In the United States, when they were taken by bus to military planes they were not told where they were going. While detained in Panama, most were still not permitted to contact family or friends. Many described even more vicious insults and abuse from the Panamanian officials guarding them, being told that they were criminals who had no rights, that they had to voluntarily agree to return to their countries or be forced to under military guard, and that they should not bother trying to apply for asylum in Panama as they would never receive it.
The people we met who remained at the large school gymnasium run by the Catholic organization Fe y Alegría as shelter were terrified about their futures. Others had agreed weeks before to be flown back to their countries of origin – the only option being offered at the time – but those we evaluated reported fear of persecution and even death if returned to their homes. They continued to resist being forced to return to their countries. Many shared feeling emotionally exhausted from being asked to repeatedly recount their experiences in United States and Panamanian detention without knowing what will happen to them next.
As clinicians, we could offer each of them concrete assistance. In our medical-legal evaluations, we could fully document their accounts of what they had experienced in their countries and subsequent psychological and physical sequelae. We could ensure that they each received a copy of their own report so they would have it if they were offered the opportunity to apply for asylum. Evidence shows that these medical-legal affidavits can significantly increase the likelihood of being granted asylum compared to cases without such affidavits.
We have now completed all medical-legal affidavits and shared them with each person we evaluated for their records. The findings of our evaluations will be submitted to the Inter-American Commission on Human Rights to support efforts to seek justice for the human rights violations and health harms from the U.S. expulsion and Panamanian detention of these individuals.

But it is still unclear what will happen to them. With the United States effectively ending the availability of asylum at the southern border, it is also unclear whether more groups of people seeking to migrate to or seek asylum in the United States will continue to be expelled without any due process to countries like Panama, Costa Rica – or even worse, to be disappeared and imprisoned in brutal El Salvador prisons like the groups of Venezuelans expelled by the Trump administration.
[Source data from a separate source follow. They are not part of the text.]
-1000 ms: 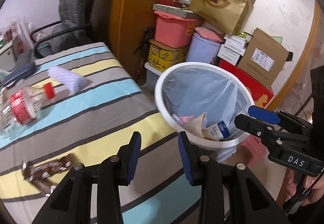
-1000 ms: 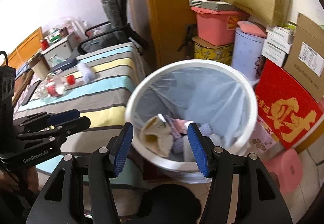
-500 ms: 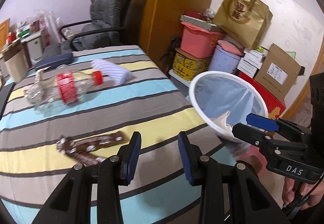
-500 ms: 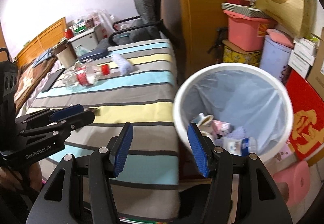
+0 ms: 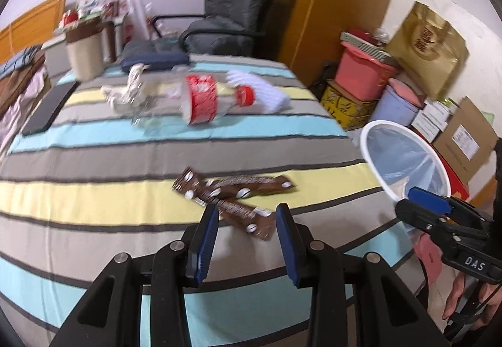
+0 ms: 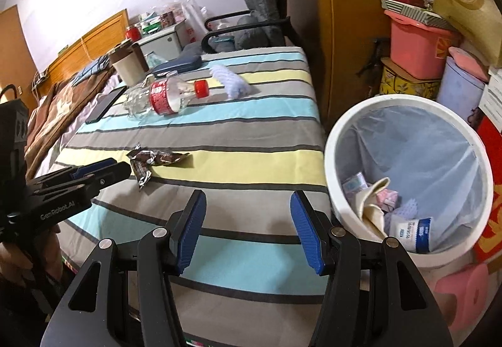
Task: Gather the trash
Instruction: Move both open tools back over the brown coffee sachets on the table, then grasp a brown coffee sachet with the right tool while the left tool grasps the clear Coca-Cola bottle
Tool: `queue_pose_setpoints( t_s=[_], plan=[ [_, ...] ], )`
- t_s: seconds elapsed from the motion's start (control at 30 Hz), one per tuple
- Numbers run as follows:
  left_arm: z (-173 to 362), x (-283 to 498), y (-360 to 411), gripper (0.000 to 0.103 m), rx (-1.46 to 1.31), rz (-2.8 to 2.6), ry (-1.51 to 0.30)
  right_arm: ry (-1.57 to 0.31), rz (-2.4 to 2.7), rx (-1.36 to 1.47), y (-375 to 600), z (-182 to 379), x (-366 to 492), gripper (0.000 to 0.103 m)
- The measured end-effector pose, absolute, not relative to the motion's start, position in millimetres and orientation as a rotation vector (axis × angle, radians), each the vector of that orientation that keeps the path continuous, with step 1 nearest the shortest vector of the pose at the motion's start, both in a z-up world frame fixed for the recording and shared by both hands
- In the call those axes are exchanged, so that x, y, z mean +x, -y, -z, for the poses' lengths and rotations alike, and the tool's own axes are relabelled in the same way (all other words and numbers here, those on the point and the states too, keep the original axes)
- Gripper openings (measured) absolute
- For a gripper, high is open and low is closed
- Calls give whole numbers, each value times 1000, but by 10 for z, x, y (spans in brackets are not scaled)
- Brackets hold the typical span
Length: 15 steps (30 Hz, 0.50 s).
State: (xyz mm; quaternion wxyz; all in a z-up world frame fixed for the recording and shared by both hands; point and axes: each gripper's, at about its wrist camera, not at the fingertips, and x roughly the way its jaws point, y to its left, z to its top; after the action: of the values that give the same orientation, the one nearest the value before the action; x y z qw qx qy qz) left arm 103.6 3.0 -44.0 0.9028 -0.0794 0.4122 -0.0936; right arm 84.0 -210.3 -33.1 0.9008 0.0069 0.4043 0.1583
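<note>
While the left gripper (image 5: 246, 221) is hanging low over the striped bedspread (image 6: 251, 127) with its jaws partly apart and nothing between them, the brown snack wrappers (image 5: 232, 193) are lying just ahead of its fingertips, one strip crossing the gap line and the others fanning up to the left. Further back on the spread, the crushed clear bottle (image 6: 163, 97) with red label and red cap is lying on its side, and a pale ribbed foam sleeve (image 6: 230, 81) is sitting just beside the cap end; both are waiting as later pickups. To the right, the right gripper (image 6: 248, 229) is standing wide open and empty over the bed edge, near the white bin (image 6: 332, 139) with its clear liner, which is already holding paper and small packets. Judgement: the step in hand is looking like a wrapper grasp by the left gripper. Doing it well is likely meaning lowering the pads until they are straddling the nearest strip across its narrow width, pressing lightly into the fabric so the thin foil is getting pinched rather than skated aside. Risk: catching bedspread cloth along with the wrapper, or lifting only one strip of the cluster.
</note>
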Motion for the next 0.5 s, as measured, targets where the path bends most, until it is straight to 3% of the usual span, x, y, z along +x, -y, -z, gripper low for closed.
queue_pose_setpoints(
  t_s=[0.5],
  plan=[
    [690, 1372, 13, 47, -227, 118, -933, -857, -342, 13, 2052, 368, 891, 58]
  ],
)
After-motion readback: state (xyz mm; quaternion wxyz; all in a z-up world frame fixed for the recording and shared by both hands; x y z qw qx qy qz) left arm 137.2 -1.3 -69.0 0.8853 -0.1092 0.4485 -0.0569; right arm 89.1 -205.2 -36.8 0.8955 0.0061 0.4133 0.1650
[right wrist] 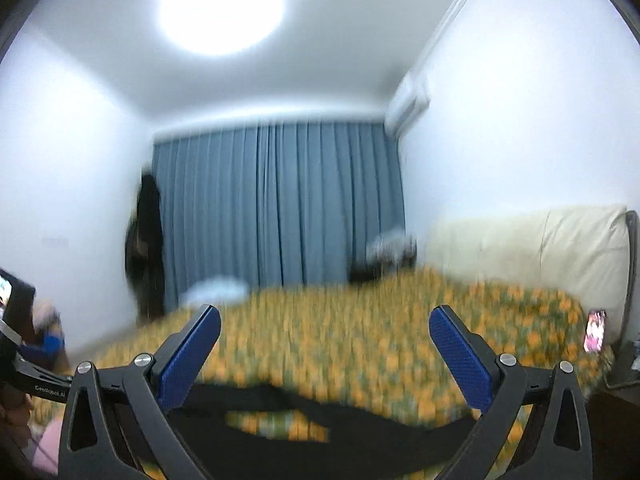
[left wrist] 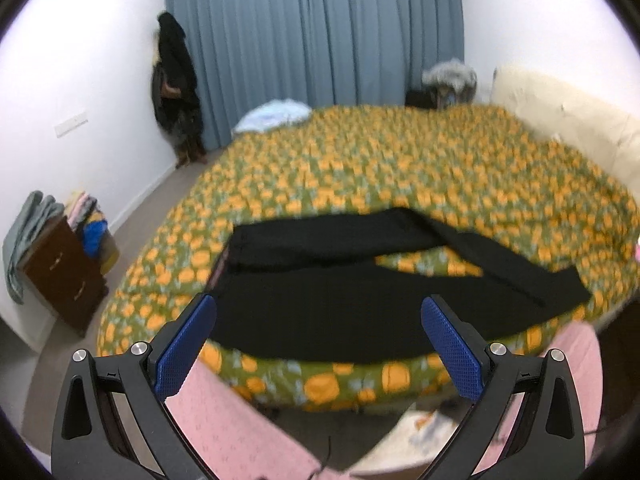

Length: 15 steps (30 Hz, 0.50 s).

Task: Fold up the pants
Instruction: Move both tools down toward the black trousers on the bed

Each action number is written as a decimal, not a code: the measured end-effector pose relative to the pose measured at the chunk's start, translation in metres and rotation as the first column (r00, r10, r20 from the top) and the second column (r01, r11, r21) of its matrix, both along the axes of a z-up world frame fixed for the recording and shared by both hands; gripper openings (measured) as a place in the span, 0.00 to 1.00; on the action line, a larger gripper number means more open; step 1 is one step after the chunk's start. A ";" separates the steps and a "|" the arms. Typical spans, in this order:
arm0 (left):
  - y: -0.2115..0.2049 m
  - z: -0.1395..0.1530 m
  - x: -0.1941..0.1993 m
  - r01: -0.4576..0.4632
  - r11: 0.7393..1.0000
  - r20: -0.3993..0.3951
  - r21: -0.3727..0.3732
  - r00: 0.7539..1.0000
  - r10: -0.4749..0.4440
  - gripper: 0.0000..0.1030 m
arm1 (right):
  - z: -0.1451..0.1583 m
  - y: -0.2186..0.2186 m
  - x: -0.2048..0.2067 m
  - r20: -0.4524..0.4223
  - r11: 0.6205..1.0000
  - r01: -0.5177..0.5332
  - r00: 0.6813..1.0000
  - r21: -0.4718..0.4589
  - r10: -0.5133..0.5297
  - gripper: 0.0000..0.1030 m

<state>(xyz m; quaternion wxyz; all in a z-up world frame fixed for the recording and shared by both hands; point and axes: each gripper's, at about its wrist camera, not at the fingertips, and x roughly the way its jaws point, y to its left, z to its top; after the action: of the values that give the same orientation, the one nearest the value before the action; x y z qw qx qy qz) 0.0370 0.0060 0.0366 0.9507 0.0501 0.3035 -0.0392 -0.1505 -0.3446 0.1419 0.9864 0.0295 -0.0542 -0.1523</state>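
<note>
Right now you're hovering both the left gripper and right gripper agape above limp black pants near the bed's front edge, so pinch the waistband.

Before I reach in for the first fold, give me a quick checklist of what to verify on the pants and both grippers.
1. Left gripper open and empty: ok.
2. Right gripper open and empty: ok.
3. Black pants fully on the bedspread, near its front edge: ok.
4. Legs laid together: not ok, they splay apart with bedspread showing between.
5. Fabric flat, no wrinkles: cannot tell, both views are blurred.
6. Either gripper touching the pants: cannot tell.
</note>
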 end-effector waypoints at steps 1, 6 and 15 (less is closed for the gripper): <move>0.001 0.005 0.005 -0.013 1.000 0.023 -0.004 1.000 0.013 1.00 | -0.005 -0.007 0.005 -0.004 0.999 -0.032 0.999 0.012 0.032 1.00; 0.006 -0.002 0.038 -0.125 0.992 0.053 0.034 0.991 0.123 1.00 | -0.079 -0.044 0.077 -0.509 0.967 0.108 0.860 0.230 0.025 1.00; -0.021 -0.059 0.104 -0.045 0.997 -0.172 0.063 0.984 0.056 0.99 | -0.129 -0.117 0.107 -0.600 0.973 0.154 0.800 0.169 -0.022 1.00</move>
<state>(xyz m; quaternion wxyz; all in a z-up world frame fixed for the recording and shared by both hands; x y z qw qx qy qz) 0.1414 -0.0149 -0.0225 0.9194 0.0669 0.3874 -0.0103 -0.0431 -0.4612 0.0132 0.9367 0.0815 0.2720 -0.2046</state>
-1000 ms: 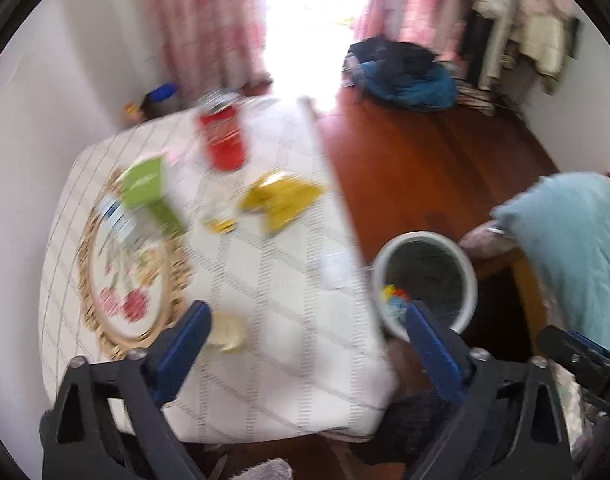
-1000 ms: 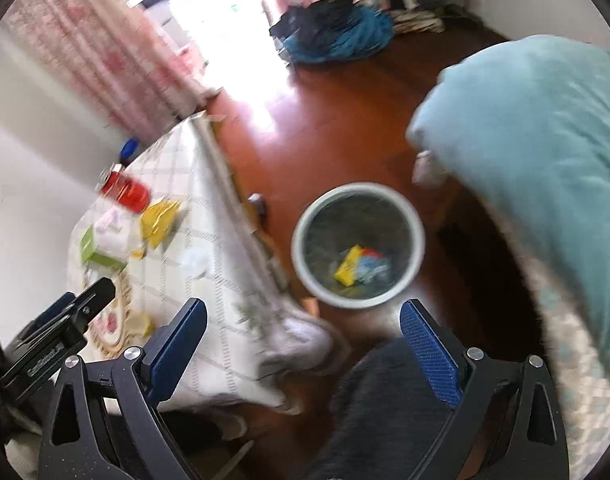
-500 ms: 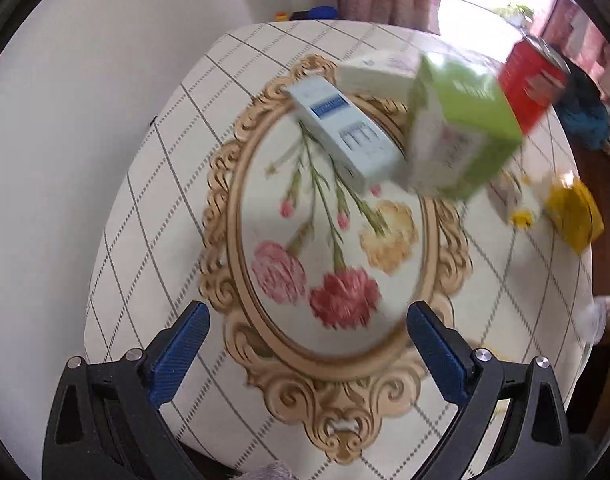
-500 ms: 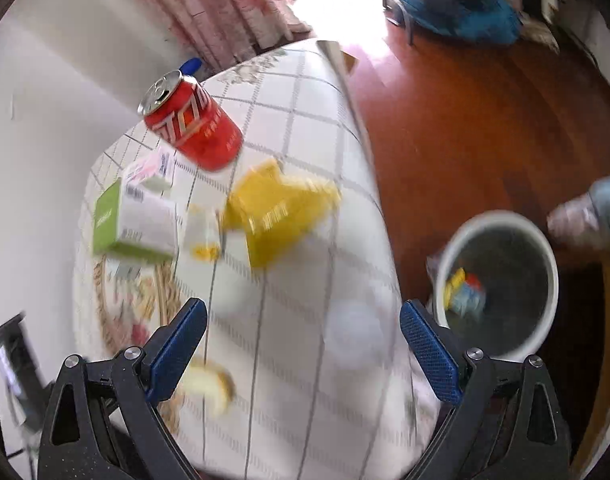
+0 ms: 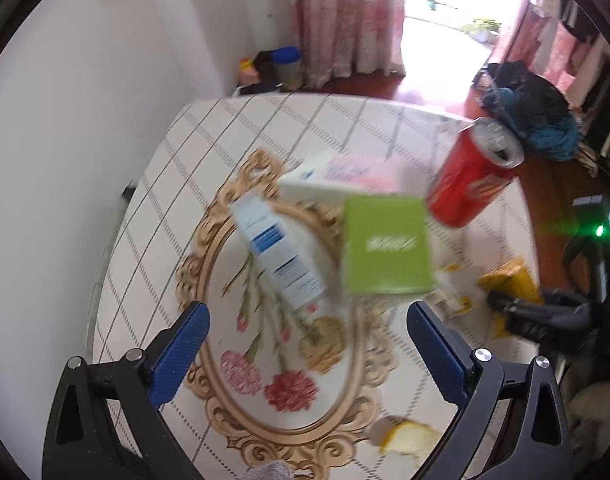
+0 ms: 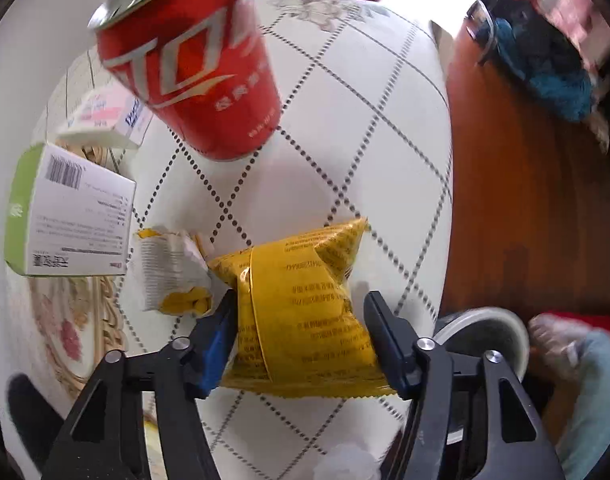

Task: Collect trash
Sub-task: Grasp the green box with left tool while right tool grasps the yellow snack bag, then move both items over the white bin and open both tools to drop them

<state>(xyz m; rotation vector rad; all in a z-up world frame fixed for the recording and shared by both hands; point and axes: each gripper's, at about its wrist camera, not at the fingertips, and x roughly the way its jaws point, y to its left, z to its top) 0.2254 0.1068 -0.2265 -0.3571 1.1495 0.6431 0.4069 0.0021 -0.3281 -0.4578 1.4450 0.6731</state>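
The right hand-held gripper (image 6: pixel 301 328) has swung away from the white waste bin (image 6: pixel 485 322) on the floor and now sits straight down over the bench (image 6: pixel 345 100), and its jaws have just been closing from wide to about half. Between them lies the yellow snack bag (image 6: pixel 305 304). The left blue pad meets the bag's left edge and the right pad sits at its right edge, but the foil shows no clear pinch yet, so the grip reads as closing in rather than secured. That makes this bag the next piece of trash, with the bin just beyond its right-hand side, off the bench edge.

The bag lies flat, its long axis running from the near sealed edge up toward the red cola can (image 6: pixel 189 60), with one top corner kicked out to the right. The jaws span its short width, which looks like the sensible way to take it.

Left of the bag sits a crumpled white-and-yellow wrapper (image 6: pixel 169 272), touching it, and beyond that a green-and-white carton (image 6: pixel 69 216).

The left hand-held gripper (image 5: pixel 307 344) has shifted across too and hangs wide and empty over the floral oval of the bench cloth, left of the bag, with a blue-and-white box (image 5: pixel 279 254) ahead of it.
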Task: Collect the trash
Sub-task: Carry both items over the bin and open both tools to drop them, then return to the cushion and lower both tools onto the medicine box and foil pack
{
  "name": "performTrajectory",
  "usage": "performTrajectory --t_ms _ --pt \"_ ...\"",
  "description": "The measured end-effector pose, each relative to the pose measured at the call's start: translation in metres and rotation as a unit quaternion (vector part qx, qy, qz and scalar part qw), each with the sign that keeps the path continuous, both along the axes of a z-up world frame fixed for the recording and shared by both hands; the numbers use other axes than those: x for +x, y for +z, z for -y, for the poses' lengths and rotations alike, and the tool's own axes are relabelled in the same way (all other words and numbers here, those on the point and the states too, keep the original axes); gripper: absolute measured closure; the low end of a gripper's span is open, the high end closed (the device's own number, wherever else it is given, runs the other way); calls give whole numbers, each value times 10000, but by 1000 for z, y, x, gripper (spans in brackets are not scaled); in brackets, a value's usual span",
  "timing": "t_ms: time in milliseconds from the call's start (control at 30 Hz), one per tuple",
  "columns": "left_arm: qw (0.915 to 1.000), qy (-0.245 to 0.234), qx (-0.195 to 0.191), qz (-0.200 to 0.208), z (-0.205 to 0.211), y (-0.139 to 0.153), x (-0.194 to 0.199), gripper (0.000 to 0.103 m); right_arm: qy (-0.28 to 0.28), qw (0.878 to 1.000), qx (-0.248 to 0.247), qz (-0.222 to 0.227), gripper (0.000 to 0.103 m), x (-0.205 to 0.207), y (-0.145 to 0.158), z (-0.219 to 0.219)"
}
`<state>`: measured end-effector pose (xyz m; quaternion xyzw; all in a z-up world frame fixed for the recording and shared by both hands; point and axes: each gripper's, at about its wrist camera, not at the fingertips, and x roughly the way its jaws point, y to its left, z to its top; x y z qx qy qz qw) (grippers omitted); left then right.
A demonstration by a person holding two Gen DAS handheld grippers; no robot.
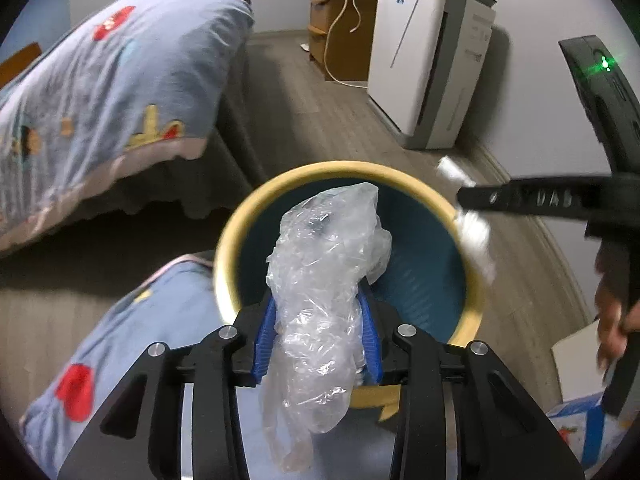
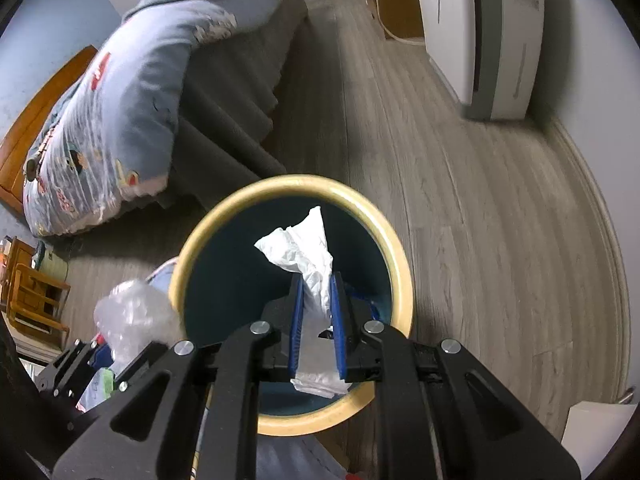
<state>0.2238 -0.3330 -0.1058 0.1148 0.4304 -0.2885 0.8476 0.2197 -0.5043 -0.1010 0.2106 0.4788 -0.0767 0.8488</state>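
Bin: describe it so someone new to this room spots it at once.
Find the bed with the blue cartoon quilt; on the grey wood floor just off its corner stands the bin. It is round and open-topped, with a dark teal inside and a pale yellow rim, unlike the tall white boxy appliance by the wall.
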Motion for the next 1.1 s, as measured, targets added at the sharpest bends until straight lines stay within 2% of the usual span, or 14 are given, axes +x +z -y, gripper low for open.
performTrajectory --t_ms 167,200,233,300,333,467,533,700,867,1100 --pt "9999 -151 7 54 16 -6 -3 56 -24 9997 235 20 88 2 -6 2" --pt "9999 -152 9 61 16 -6 -5 49 -54 9996 276 20 80 2 -7 4" --pt "9999 -133 0 75 15 -6 -6 45 -107 9994 331 41 66 2 -8 5" --pt "9999 -109 -63 103 14 -6 -3 32 -160 9989 433 89 53 1 -7 6" --pt "9998 -90 -81 134 10 -4 -4 29 -181 9987 468 108 48 0 -7 7" --pt "9997 -59 -73 205 2 1 -7 24 -223 9985 457 183 36 -2 -3 6" --pt "9997 29 -110 204 -8 6 -10 20 -231 9985 438 214 25 -2 -1 5" --pt "9990 341 -192 194 -40 19 -22 11 -222 9984 349 388 7 -3 12 -4" --pt "9974 628 -162 300 -87 39 -35 9 -40 9987 -24 500 6 -7 30 -26" --pt "9943 924 97 526 -159 65 -57 9 200 9981 23 591 6 -18 49 -66"
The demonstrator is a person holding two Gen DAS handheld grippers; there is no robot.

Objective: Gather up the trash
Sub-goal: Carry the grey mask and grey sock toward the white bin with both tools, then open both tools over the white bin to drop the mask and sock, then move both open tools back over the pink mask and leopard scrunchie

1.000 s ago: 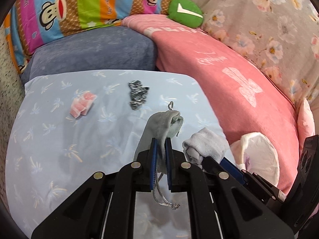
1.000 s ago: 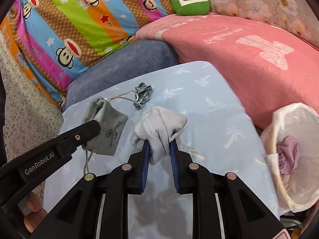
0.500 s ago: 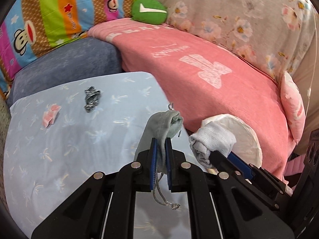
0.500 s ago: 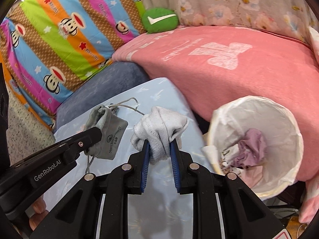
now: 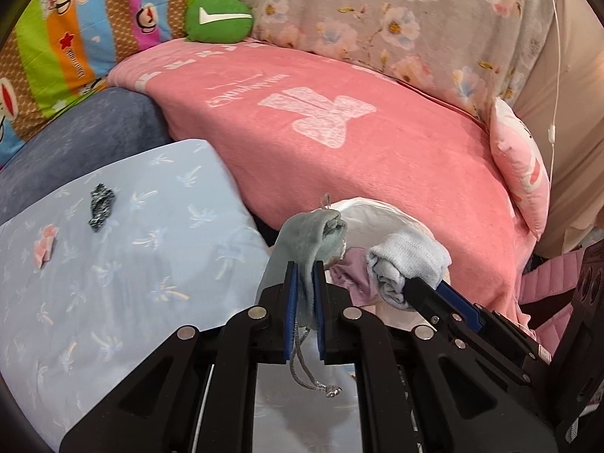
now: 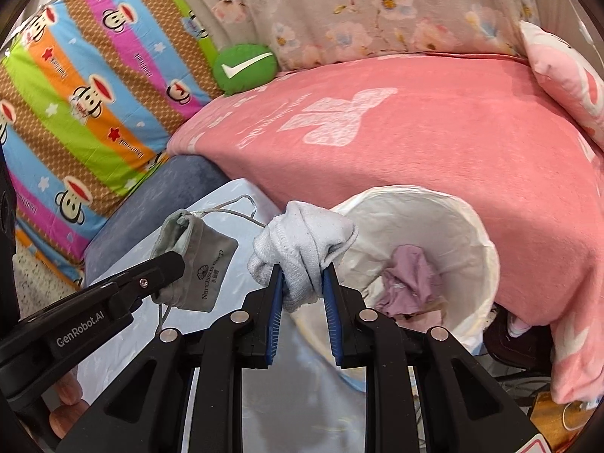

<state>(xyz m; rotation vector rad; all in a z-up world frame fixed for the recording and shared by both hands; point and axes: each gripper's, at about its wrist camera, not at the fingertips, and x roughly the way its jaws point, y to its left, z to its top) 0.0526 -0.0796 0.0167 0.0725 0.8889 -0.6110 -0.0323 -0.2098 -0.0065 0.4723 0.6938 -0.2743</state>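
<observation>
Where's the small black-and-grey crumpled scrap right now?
Left wrist view, far left: black-and-grey crumpled scrap lies on the pale blue sheet, above the pink wrapper.

The white-lined round trash bin (image 6: 468, 226) stands between the pale blue palm-print pad (image 5: 113, 283) on its left and the pink plush blanket (image 5: 339, 143) behind it. A crumpled lilac cloth (image 6: 411, 275) lies in the bin. A small dark crumpled scrap (image 5: 101, 207) and a pink folded scrap (image 5: 44, 249) lie on the pad.

Left tool (image 5: 305, 279) and right tool (image 6: 302, 283) angle downward side by side, both clamped shut.
</observation>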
…It also unclear whether more groups of people seeking to migrate to or seek asylum in the United States will continue to be expelled without any due process to countries like Panama, Costa Rica – or even worse, to be disappeared and imprisoned in brutal El Salvador prisons like the groups of Venezuelans expelled by the Trump administration.
I hope our medical-legal documentation will help provide effective evidence for the collective lawsuit and for each of these individuals’ efforts to find legal protection in a safe country. Despite the Trump administration’s ongoing attacks on people who flee torture and ill-treatment to seek safety in the United States, PHR will continue to advocate for a humane and rights-respecting asylum system.
Meanwhile, even now from thousands of miles away in my home in Michigan, the words of the courageous Afghani women’s voting rights activist echo through my head:
“My dream was to build a better society for all in Afghanistan. I know I can’t do that now. But I still dream of helping improve conditions for women somewhere. I know I can make a contribution. I am being treated like a criminal with nothing to offer. But I refuse to give up hope. I know I have so much to give. I do.”